→ **DATA TO USE**
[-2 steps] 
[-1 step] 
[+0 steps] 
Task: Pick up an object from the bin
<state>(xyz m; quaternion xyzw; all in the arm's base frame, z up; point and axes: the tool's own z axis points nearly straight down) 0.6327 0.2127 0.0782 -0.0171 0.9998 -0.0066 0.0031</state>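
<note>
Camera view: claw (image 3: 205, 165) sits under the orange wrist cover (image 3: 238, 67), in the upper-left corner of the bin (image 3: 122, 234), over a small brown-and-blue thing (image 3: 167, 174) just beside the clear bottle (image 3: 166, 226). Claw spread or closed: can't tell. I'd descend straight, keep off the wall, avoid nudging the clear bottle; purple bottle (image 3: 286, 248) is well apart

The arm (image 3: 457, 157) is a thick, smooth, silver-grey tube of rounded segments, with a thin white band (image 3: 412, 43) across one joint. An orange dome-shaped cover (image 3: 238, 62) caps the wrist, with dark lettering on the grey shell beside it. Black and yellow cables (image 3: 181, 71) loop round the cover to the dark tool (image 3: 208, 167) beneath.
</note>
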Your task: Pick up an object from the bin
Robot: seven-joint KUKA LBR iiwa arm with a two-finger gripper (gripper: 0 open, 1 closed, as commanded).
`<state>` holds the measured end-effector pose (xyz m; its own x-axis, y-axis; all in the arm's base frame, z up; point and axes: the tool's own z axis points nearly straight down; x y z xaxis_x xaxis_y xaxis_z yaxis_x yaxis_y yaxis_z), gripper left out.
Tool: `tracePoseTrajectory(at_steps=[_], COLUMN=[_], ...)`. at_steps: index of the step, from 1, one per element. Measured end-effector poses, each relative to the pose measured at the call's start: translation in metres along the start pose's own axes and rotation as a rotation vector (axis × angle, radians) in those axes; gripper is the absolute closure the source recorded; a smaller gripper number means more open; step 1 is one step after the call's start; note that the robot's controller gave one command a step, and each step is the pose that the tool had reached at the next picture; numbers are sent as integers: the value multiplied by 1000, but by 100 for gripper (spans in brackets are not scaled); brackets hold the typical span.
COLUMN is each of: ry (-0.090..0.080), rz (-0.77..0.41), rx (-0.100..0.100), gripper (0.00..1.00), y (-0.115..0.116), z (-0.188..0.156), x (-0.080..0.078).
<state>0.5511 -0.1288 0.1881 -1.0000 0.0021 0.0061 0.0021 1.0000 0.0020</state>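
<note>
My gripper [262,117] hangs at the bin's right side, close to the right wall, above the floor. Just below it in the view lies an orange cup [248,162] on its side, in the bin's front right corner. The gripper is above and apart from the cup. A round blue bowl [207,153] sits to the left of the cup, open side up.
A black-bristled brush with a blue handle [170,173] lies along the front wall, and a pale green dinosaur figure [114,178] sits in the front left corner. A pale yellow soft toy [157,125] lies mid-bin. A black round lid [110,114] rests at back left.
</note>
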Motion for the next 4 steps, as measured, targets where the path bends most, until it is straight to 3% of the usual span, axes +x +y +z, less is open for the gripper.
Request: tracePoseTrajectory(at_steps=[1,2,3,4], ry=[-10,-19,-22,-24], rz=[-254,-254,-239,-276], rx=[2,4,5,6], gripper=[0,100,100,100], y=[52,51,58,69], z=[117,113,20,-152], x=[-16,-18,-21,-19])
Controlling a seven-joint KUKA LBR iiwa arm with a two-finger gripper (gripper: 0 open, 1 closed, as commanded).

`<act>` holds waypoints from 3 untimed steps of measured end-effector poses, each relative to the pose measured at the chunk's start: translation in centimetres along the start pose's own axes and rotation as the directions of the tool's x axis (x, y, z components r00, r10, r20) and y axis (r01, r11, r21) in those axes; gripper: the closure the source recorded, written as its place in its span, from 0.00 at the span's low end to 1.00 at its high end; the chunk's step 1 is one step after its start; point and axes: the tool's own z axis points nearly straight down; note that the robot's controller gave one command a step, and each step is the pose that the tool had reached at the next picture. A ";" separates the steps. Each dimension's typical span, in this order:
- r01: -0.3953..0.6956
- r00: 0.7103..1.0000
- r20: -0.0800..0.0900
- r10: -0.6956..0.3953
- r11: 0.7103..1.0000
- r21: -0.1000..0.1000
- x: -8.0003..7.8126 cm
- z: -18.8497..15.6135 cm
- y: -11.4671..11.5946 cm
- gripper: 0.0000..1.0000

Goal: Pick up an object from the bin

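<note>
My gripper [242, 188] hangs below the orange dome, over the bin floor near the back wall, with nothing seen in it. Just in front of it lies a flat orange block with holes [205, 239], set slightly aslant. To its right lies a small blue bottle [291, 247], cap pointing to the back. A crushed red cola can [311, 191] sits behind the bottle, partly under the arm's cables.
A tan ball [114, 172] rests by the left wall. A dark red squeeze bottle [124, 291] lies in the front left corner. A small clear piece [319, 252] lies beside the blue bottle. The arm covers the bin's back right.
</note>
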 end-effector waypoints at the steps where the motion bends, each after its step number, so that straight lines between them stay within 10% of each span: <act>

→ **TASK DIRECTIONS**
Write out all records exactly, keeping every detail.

→ **YOUR SOLUTION**
[-2 steps] 
[-1 step] 
[+0 steps] 
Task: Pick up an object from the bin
<state>(xyz m; quaternion xyzw; all in the arm's base frame, z up; point and axes: the tool's own z axis points nearly straight down) 0.6327 0.2127 0.0782 -0.0171 0.9998 -0.0066 0.0031</state>
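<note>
Camera view: claw (image 3: 205, 165) sits under the orange wrist cover (image 3: 238, 67), in the upper-left corner of the bin (image 3: 122, 234), over a small brown-and-blue thing (image 3: 167, 174) just beside the clear bottle (image 3: 166, 226). Claw spread or closed: can't tell. I'd descend straight, keep off the wall, avoid nudging the clear bottle; purple bottle (image 3: 286, 248) is well apart

The arm (image 3: 457, 157) is a thick, smooth, silver-grey tube of rounded segments, with a thin white band (image 3: 412, 43) across one joint. An orange dome-shaped cover (image 3: 238, 62) caps the wrist, with dark lettering on the grey shell beside it. Black and yellow cables (image 3: 181, 71) loop round the cover to the dark tool (image 3: 208, 167) beneath.
</note>
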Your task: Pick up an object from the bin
Robot: seven-joint KUKA LBR iiwa arm with a two-finger gripper (gripper: 0 open, 1 closed, as commanded).
`<state>` holds the measured end-effector pose (xyz m; its own x-axis, y-axis; all in the arm's base frame, z up; point and axes: the tool's own z axis points nearly straight down; x y z xaxis_x xaxis_y xaxis_z yaxis_x yaxis_y yaxis_z), gripper left out.
Tool: `tracePoseTrajectory(at_steps=[_], COLUMN=[_], ...)`. at_steps: index of the step, from 1, one per element. Measured end-effector poses, each relative to the pose measured at the call's start: translation in metres along the start pose's own axes and rotation as a rotation vector (axis × angle, radians) in those axes; gripper is the absolute closure the source recorded; a smaller gripper number means more open; step 1 is one step after the call's start; note that the robot's controller gave one command a step, and each step is the pose that the tool had reached at the next picture; numbers are sent as integers: the value multiplied by 1000, but by 100 for gripper (spans in brackets are not scaled); brackets hold the typical span.
COLUMN is each of: ry (-0.090..0.080), rz (-0.77..0.41), rx (-0.100..0.100), gripper (0.00..1.00), y (-0.115..0.116), z (-0.188..0.156), x (-0.080..0.078).
<state>0.5511 -0.1288 0.1881 -1.0000 0.0021 0.0061 0.0021 1.0000 0.0020</state>
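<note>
My gripper [262,117] hangs at the bin's right side, close to the right wall, above the floor. Just below it in the view lies an orange cup [248,162] on its side, in the bin's front right corner. The gripper is above and apart from the cup. A round blue bowl [207,153] sits to the left of the cup, open side up.
A black-bristled brush with a blue handle [170,173] lies along the front wall, and a pale green dinosaur figure [114,178] sits in the front left corner. A pale yellow soft toy [157,125] lies mid-bin. A black round lid [110,114] rests at back left.
</note>
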Motion for the next 4 steps, as measured, targets where the path bends most, until it is straight to 3% of the usual span, axes +x +y +z, less is open for the gripper.
Request: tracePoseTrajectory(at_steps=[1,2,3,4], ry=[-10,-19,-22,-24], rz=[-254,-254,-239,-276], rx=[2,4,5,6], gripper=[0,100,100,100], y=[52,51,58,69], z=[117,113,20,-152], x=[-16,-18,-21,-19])
Controlling a seven-joint KUKA LBR iiwa arm with a two-finger gripper (gripper: 0 open, 1 closed, as commanded).

`<act>` holds waypoints from 3 untimed steps of measured end-effector poses, each relative to the pose measured at the chunk's start: translation in centimetres along the start pose's own axes and rotation as the directions of the tool's x axis (x, y, z components r00, r10, r20) and y axis (r01, r11, r21) in those axes; gripper: the closure the source recorded, written as its place in its span, from 0.00 at the span's low end to 1.00 at its high end; the chunk's step 1 is one step after its start; point and axes: the tool's own z axis points nearly straight down; note that the robot's controller gave one command a step, and each step is the pose that the tool had reached at the next picture. A ";" separates the steps. Each dimension's typical span, in this order:
- r01: -0.3953..0.6956
- r00: 0.7103..1.0000
- r20: -0.0800..0.0900
- r10: -0.6956..0.3953
- r11: 0.7103..1.0000
- r21: -0.1000..0.1000
- x: -8.0003..7.8126 cm
- z: -18.8497..15.6135 cm
- y: -11.4671..11.5946 cm
- gripper: 0.0000..1.0000

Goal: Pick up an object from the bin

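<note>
My gripper [242, 188] hangs below the orange dome, over the bin floor near the back wall, with nothing seen in it. Just in front of it lies a flat orange block with holes [205, 239], set slightly aslant. To its right lies a small blue bottle [291, 247], cap pointing to the back. A crushed red cola can [311, 191] sits behind the bottle, partly under the arm's cables.
A tan ball [114, 172] rests by the left wall. A dark red squeeze bottle [124, 291] lies in the front left corner. A small clear piece [319, 252] lies beside the blue bottle. The arm covers the bin's back right.
</note>
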 end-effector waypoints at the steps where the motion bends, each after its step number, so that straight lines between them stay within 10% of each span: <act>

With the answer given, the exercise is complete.